2. Morgan, G.E., M.S. Mikhail, and M.J. Murray, Clinical anesthesiology. 4th ed. 2006, New York: Lange Medical Books/McGraw Hill, Medical Pub. Division. xiv, 1105 p.
3. Schumann, R., Pulmonary physiology of the morbidly obese and the effects of anesthesia. International anesthesiology clinics, 2013. 51(3): p. 41-51.
4. Jones, R.L. and M.-M.U. Nzekwu, The effects of body mass index on lung volumes. Chest, 2006. 130(3): p. 827-833.
5. Eikermann, M., et al., Do Patients with Obstructive Sleep Apnea have an Increased Risk of Desaturation During Induction of Anesthesia for Weight Loss Surgery? The open respiratory medicine journal, 2010. 4: p. 58-62.
6. Cressey, D.M., M.C. Berthoud, and C.S. Reilly, Effectiveness of continuous positive airway pressure to enhance pre-oxygenation in morbidly obese women. Anaesthesia, 2001. 56(7): p. 680-684.
7. Pelosi, P. and C. Gregoretti, Perioperative management of obese patients.

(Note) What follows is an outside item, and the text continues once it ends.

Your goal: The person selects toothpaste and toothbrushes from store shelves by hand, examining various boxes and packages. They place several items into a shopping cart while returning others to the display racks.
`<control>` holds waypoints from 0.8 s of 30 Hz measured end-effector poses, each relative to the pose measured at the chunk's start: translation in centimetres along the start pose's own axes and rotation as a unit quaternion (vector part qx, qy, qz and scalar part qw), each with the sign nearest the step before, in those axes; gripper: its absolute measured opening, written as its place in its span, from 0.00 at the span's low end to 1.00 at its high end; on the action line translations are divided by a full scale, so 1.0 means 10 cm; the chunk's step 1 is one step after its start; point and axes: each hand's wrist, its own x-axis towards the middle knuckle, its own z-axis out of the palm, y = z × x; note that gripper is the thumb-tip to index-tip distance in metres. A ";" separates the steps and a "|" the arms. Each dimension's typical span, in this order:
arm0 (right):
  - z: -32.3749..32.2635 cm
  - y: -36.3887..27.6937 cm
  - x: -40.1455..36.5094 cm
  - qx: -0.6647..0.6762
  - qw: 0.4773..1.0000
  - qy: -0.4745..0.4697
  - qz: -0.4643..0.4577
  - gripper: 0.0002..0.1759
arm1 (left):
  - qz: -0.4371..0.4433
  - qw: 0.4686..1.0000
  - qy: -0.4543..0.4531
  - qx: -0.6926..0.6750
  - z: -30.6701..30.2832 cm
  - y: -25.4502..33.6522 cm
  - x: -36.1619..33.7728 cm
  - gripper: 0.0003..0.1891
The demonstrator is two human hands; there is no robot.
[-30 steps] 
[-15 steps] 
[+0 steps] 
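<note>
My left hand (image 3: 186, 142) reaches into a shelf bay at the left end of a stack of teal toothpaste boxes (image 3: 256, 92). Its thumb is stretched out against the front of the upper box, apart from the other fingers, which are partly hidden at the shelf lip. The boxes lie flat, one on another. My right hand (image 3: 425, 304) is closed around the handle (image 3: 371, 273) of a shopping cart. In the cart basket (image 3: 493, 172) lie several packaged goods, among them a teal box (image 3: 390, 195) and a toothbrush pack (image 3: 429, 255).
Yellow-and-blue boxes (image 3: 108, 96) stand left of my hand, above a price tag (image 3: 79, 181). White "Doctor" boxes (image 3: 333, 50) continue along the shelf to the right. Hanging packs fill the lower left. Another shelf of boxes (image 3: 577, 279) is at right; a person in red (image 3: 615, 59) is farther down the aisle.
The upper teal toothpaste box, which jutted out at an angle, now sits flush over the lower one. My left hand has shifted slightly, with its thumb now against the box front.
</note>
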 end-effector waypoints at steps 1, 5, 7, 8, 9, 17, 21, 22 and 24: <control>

Best practice & research. Clinical anaesthesiology, 2010. 24(2): p. 211-225.
8. Miller, R.D., Miller’s anesthesia. Eighth edition. ed. 2015, Philadelphia, PA: Elsevier/Saunders. 2 volumes (xxx, 3270, I-122 pages).
9. Zoremba, M., et al., Short-term respiratory physical therapy treatment in the PACU and influence on postoperative lung function in obese adults. Obesity surgery, 2009. 19(10): p. 1346-1354.